The third challenge lies in investing and integrating Europe’s defense industry. The report gives a brutally frank assessment of the poor state of Europe’s defense industrial sector. Analyzing the sector through an economist’s lens, Draghi highlights the sector’s intense fragmentation when what it needs is scale and demand aggregation. Like the EU Defense Industrial Strategy, Draghi also highlights the amount of money spent on procurement outside of the European Union, which is as high as 80 percent. The report calls for more EU funding and an EU Defense Industry Authority to procure on behalf of EU countries, thereby aggregating demand and taking advantage of economies of scale.
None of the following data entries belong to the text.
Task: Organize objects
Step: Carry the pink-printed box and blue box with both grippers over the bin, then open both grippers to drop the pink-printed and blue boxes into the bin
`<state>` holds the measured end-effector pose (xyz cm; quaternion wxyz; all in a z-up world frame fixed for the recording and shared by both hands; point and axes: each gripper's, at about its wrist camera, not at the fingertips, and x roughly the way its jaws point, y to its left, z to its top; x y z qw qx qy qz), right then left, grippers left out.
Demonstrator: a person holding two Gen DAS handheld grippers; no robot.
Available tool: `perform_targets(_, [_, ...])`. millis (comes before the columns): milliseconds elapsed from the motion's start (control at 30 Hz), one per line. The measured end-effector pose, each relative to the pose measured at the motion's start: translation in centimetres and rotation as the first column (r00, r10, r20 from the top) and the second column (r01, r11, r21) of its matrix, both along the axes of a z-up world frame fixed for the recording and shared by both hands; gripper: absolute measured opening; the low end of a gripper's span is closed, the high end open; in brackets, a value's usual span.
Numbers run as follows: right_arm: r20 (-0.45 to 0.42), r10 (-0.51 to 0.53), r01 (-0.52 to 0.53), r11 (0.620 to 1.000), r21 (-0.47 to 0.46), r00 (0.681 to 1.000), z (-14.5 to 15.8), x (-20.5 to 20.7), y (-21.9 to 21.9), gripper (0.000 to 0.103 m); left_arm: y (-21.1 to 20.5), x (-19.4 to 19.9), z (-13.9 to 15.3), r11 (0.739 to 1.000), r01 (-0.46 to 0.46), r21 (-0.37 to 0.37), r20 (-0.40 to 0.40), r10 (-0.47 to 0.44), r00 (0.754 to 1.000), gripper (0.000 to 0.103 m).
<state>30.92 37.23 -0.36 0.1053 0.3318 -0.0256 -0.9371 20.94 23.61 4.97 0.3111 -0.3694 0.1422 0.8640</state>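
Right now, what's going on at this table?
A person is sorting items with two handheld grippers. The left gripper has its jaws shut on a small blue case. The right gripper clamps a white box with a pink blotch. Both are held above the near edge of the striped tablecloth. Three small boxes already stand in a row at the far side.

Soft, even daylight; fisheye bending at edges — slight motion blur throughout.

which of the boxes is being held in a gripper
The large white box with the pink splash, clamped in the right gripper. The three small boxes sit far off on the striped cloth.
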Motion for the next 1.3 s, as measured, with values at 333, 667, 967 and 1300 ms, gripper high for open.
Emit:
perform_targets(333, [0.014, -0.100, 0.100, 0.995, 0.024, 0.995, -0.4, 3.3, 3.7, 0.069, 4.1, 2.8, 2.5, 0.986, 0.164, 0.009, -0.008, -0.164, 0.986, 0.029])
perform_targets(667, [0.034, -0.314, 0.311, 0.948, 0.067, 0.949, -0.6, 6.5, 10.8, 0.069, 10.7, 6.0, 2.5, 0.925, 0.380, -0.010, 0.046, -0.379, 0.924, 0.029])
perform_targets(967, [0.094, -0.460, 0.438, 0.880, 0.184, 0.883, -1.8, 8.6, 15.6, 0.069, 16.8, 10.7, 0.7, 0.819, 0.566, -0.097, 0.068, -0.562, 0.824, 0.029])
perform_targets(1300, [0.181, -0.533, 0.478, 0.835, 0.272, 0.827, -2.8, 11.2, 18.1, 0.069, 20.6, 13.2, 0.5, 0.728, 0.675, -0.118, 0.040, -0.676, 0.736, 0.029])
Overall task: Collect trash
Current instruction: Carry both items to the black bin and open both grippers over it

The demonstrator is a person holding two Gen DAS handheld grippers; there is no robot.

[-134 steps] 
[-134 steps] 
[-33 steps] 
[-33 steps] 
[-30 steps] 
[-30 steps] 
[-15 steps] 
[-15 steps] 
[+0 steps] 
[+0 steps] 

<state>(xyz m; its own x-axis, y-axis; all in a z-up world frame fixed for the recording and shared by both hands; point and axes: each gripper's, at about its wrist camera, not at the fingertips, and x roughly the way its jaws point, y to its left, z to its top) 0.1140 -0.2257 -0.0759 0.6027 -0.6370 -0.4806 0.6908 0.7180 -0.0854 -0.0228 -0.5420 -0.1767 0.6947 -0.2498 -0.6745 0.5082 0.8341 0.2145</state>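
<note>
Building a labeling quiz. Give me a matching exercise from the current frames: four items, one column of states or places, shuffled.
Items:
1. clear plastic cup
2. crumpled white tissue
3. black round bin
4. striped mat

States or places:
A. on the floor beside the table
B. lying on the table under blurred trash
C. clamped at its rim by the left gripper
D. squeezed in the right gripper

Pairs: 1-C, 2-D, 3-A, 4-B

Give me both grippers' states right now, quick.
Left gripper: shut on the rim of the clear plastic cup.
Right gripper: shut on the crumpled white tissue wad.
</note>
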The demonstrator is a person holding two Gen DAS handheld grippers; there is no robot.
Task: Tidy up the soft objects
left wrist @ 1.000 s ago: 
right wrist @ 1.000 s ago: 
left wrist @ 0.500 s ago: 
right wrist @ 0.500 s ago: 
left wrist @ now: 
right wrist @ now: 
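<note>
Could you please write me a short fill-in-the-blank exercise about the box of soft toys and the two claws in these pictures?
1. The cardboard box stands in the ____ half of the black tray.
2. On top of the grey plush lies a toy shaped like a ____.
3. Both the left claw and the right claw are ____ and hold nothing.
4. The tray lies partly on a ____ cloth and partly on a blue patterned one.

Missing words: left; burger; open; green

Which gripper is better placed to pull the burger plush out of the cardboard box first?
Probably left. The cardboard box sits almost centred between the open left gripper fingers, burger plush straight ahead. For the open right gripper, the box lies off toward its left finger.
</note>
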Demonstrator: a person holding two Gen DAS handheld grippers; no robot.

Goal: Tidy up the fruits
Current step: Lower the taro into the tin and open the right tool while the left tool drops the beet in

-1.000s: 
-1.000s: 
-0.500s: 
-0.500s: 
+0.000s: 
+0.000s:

The report also calls for a European preference principle to “buy European” that could come with incentives—a recommendation that will make U.S. defense companies nervous.

Fourth, on economic security, the report stresses the need for greater EU strategic autonomy and economic security to reduce susceptibility to economic coercion by third countries. This requires increased defense spending, a more autonomous defense industry, and a policy for securing critical minerals. While acknowledging the high costs of autonomy, Draghi suggests mitigating these through cooperation among member states and trade agreements with non-EU member countries. The report also proposes a “foreign economic policy” that involves joint investments and purchases based on the European Union’s large internal market. Contrary to U.S. protectionism, Draghi supports free trade agreements as tools to enhance security and derisking.

Financing the Plan

Draghi quantifies the additional annual investment needs at over €800 billion, or about 5 percent of EU GDP.